# Minimum child age for keeping a limit of fish



## dead short (Sep 15, 2009)

Far Beyond Driven said:


> I was out this spring fishing for browns with my girls (6 and 9) and ran rods for both of them. The 9 year old has been first mate since birth and landing fish since she was 3. The 6 year old is catching up. Besides, it's rare to catch anything in close that's going to cause an issue reeling it in.
> 
> We were out in 80' a few weeks ago catching a mixed bag of kings and coho. I ran rods for the 9 year old as she can handle kings with some help and coho on her own. I did not run rods for the 6 year old.
> 
> I fished the channel for mature kings last week with both girls on the boat. I did not run rods for either, as they cannot handle large fish in close quarters until in the middle of the lake where we've got room. That and 3 rods was plenty in that traffic.


Great judgment. 


Posted using Outdoor Hub Campfire


----------



## Davelobi (Feb 14, 2012)

I'll second (or third) the "be a good example for the kids".
Tou are teaching life long morals and scruples. Why teach them to stretch and bend the law? How many fish does one need anyway? 5 big fish isn't enough for a day?

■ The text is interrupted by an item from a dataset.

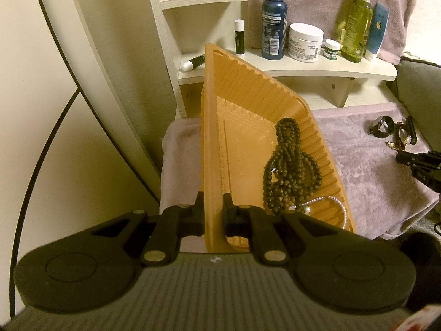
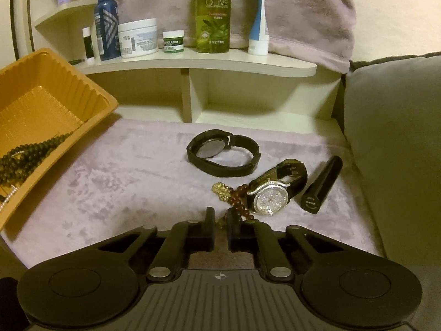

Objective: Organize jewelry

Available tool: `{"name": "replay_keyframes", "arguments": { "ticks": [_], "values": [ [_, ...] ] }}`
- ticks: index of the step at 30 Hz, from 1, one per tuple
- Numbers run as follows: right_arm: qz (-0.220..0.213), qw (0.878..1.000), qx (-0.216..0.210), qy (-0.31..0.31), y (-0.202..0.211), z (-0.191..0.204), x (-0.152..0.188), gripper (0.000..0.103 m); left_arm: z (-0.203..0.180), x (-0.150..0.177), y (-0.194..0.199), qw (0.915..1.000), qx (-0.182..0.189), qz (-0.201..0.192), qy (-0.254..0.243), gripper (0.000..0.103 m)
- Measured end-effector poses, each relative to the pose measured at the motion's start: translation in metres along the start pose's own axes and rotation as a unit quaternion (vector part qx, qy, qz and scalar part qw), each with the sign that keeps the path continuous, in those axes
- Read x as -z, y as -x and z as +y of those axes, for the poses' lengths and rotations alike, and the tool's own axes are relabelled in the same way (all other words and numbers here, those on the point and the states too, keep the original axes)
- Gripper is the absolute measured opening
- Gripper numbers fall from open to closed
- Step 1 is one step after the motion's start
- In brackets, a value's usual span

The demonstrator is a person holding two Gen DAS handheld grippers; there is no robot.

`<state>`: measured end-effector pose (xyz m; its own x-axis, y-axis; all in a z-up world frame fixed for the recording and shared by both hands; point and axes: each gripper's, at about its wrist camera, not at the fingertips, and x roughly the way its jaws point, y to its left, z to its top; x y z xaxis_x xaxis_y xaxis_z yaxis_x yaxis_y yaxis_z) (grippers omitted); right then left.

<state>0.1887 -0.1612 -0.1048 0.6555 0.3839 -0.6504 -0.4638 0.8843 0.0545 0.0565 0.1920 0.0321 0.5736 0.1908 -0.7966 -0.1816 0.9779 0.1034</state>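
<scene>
My left gripper is shut on the near wall of the orange plastic tray, which is tipped up on the mauve cloth. A dark bead necklace and a pearl strand lie inside it. My right gripper rests low on the cloth with its jaws nearly together. They pinch the near end of the red-brown bead bracelet, which carries a gold charm. Just beyond lie a rhinestone watch, a black watch and a black tube. The tray is at the left.
A cream shelf behind holds an olive oil bottle, a blue bottle, a white cream jar and small tubes. A grey-green cushion borders the mauve cloth on the right.
</scene>
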Motion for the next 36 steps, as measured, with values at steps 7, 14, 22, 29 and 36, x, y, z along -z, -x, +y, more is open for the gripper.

Close but different.. I was in the woods with my 11 year old last fall on the youth deer opener. He had a regular youth license but no antlerless tag. The only deer we saw were does and yearlings. He wanted to shoot one and I told him we only had a buck tag. He said we could go to the store later and get a doe tag. This was the right time to explain that that would be both wrong and illegal to shoot a doe then go get the antlerless tag later. He was ok with that after I explained it.


----------



## dead short (Sep 15, 2009)

Davelobi said:


> I'll second (or third) the "be a good example for the kids".
> Tou are teaching life long morals and scruples. Why teach them to stretch and bend the law? How many fish does one need anyway? 5 big fish isn't enough for a day?
> 
> Close but different.. I was in the woods with my 11 year old last fall on the youth deer opener. He had a regular youth license but no antlerless tag. The only deer we saw were does and yearlings. He wanted to shoot one and I told him we only had a buck tag. He said we could go to the store later and get a doe tag. This was the right time to explain that that would be both wrong and illegal to shoot a doe then go get the antlerless tag later. He was ok with that after I explained it.


That is what the youth hunt is for.


----------



## walleyeman2006 (Sep 12, 2006)

we let the kids pull walleye in with the rods in the holders lol....nothing like happy kids and all the rods staying in the boat...unless I miss a rod holder ...once on 30 years ...

Sent from my ALCATEL_one_touch_988 using Ohub Campfire mobile app


----------